Hacker News new | ask | show | jobs
by tluyben2 1978 days ago
So what is 'allowed'? Because I have been seeing 'low calories' (fruits/carrot juice etc) to nothing, even no water to make sure your digestive system does not trigger at all. I know no-one knows this for sure, but what is the current theory?
2 comments

If you're fasting for this sort of thing, you do not want an elevated insulin level. High insulin levels disable autophagy pathways.

The best way of doing this, based on years of science, would be, well, to eat nothing for 24+ hours at a time, but make sure you stay hydrated; as in, actually fast. The second best would be to seriously curb your carbs, under 30g a day; also tied for second best is to eat just once a day, none of this unscientific three square meals hogwash.

Three of these together could halt the progress of some cancers, and before the shitstorm that was 2020, scientists were publishing papers involving animal models on this.

Steve Jobs did none of these, and was, sadly, off in la-la land when someone with his money and connections could have had access to next generation scientifically-based treatments. Fruitarianism is, frankly, dangerous.

The idea would be to have zero caloric inputs.

So water and coffee or tea (without milk, of course) would be fine.

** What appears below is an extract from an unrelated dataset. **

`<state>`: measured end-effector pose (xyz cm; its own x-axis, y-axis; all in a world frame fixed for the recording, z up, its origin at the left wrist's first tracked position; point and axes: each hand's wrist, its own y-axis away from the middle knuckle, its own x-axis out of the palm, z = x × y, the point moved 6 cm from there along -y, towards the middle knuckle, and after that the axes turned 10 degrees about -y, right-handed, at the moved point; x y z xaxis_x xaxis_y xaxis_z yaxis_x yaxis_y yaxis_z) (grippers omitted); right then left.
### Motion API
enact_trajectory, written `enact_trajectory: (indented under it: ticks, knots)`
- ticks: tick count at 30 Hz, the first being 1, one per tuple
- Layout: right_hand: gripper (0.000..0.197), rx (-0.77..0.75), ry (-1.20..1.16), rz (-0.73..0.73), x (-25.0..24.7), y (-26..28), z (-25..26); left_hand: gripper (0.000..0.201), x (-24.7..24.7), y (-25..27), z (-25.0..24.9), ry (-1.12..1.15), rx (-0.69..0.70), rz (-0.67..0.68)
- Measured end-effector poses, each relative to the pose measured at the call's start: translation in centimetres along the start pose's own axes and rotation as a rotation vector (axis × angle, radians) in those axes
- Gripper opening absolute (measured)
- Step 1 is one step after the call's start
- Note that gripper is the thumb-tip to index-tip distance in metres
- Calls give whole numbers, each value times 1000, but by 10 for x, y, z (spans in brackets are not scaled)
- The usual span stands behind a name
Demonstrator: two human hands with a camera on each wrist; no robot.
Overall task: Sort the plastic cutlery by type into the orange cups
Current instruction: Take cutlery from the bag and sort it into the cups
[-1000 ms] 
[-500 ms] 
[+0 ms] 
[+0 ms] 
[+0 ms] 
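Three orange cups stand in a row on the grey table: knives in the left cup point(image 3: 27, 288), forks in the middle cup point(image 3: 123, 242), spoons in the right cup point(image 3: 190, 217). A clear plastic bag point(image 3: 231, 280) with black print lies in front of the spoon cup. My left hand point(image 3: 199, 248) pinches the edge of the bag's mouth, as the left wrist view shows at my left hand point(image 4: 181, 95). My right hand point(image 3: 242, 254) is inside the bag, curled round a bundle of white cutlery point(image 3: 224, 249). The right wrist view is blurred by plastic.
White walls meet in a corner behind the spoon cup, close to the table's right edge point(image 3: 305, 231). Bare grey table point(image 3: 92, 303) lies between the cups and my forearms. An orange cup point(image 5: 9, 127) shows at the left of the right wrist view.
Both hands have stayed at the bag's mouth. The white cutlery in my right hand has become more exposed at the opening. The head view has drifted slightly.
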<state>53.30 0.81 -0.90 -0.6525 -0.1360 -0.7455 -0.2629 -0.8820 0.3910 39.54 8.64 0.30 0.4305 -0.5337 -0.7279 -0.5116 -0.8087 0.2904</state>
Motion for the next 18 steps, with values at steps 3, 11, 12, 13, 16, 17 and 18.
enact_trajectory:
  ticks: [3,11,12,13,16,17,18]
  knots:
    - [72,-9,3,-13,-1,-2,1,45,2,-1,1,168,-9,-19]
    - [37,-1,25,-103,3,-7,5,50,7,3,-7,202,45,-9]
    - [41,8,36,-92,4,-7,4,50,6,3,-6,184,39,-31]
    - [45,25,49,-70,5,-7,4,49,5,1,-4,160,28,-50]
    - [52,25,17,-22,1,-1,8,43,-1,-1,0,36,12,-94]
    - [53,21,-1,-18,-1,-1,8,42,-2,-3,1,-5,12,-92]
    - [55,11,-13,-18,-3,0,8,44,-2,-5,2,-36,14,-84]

You're trying to avoid an insulin response and firing up the entire machinery of digestion.

I think it's non-controversial to say that this starves the cancer cells.

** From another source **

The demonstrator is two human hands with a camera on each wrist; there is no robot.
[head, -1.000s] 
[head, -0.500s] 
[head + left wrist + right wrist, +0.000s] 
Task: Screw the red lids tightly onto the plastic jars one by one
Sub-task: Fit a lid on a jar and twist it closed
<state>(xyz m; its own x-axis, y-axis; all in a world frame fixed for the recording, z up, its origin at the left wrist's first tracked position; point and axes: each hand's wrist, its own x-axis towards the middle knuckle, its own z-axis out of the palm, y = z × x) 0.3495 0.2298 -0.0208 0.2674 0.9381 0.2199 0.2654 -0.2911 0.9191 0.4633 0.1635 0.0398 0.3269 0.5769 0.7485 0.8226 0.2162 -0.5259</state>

Perhaps less certainly we can also say that digestion demands a lot of resources and is an interrupt for a lot of other processes. When your body has nothing to do for 24-36 hours eventually lower priority tasks get attended to ... like garbage collection.

Student said that sadly cancerous cells could last longer starving than healthy cells.
Not zero. Fat has zero effect on insulin. You need to limit carbs and proteins.